2019 • Catastrophic Forgetting • Continual Learning • Lifelong Learning • NeurIPS 2019 • Replay Buffer • AI • CL • LL • NeurIPS

13 Feb 2020

Introduction

• Use of replay buffer (and rehearsal) is a common technique for mitigating catastrophic forgetting.

• The paper builds on this idea but focuses on the sample selection aspect ie, which data points to store in the replay buffer.

• It formulates sample selection as a constraint minimization problem and shows that the proposed formulation is equivalent to maximizing the diversity of the samples with respect to parameter gradient.

• Link to the paper

Setup

• Supervised learning tasks

• Online stream of data (i.e., one or few datapoints accessed at a time).

• When considering the $t^{th}$ task, the objective is: minimize the loss on the current task without increasing the loss on any of the previous tasks.

• The above constraint can be rephrased as $dot(g_t, g_i) \gt 0 \forall i \in [0, t-1]$ where $g_t$ is the gradient for the $t^{th}$ task.

• This is equivalent to saying that the current task gradient should not interfere negatively with the previous task gradient.

Approach

• In practice, the gradient constraint is enforced only over the examples in the minibatch (and not the full dataset).

• The paper interprets the constraint satisfaction problem as approximating an optimal feasible region (in the gradient space) where current task performance can be improved without hurting the performance on the previous tasks.

• The approximate region (of the shape of a polyhedral convex cone) is determined using only the examples from the replay buffer. Hence, the optimal region (defined for the entire dataset) would be contained within the approximate region.

• The size of the approximate region can be measured in terms of the solid angle defined by the intersection between the approximate region and a unit sphere.

• The paper argues that the approximate region can be made smaller by reducing the angle between each pair of gradients.

• The set of points, satisfying the constraint, can be computed using the Integer Quadratic Programming (IQP).

• Given that the problem setup is online learning, using IDP for every new data point is not feasible.

• An in-exact, greedy alternative is suggested where a score is maintained for each example in the buffer.

• When a new datapoint comes in, the score is computed and used to decide if the existing datapoint in the buffer should be replaced.

• The score is the maximal cosine similarity of the current example with a random sample in the buffer.

Results

• Benchmarks

  • Disjoint MNIST

  • Permuted MNIST

  • Disjoint CIFAR10

• Shared head setup

• Baselines for sample selection

  • Randomly select examples to keep in the buffer.

  • Perform clustering - either in the feature space or in the gradient space.

  • Use IQP to select the examples.
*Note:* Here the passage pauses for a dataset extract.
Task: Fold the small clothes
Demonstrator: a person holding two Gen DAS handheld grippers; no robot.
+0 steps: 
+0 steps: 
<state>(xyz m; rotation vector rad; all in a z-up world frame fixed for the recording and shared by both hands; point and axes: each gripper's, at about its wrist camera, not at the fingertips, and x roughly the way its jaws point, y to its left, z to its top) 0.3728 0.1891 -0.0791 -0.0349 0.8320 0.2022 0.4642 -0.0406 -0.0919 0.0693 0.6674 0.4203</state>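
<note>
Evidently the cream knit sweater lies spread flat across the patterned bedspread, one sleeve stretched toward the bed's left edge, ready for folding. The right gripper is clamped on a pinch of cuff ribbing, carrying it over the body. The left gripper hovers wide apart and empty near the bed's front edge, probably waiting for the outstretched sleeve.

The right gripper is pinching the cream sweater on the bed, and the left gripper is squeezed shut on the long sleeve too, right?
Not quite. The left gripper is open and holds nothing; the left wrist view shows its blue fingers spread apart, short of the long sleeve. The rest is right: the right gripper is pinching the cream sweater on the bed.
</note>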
This approach is not used for CIFAR10, as it is computationally costly.

  • It would be interesting if the paper had considered baselines like selecting samples which had the largest loss.

• The proposed greedy approach outperforms the other methods.

• In an ablation experiment, the paper shows that the proposed approach works better than reservoir sampling (when the underlying data distribution is imbalanced).

• Another experiment compares the proposed approach with Gradient Episodic Memory and iCaRL. For Permuted and Disjoint MNIST, the different methods perform quite similar though the proposed approach performs better on Disjoint CIFAR10.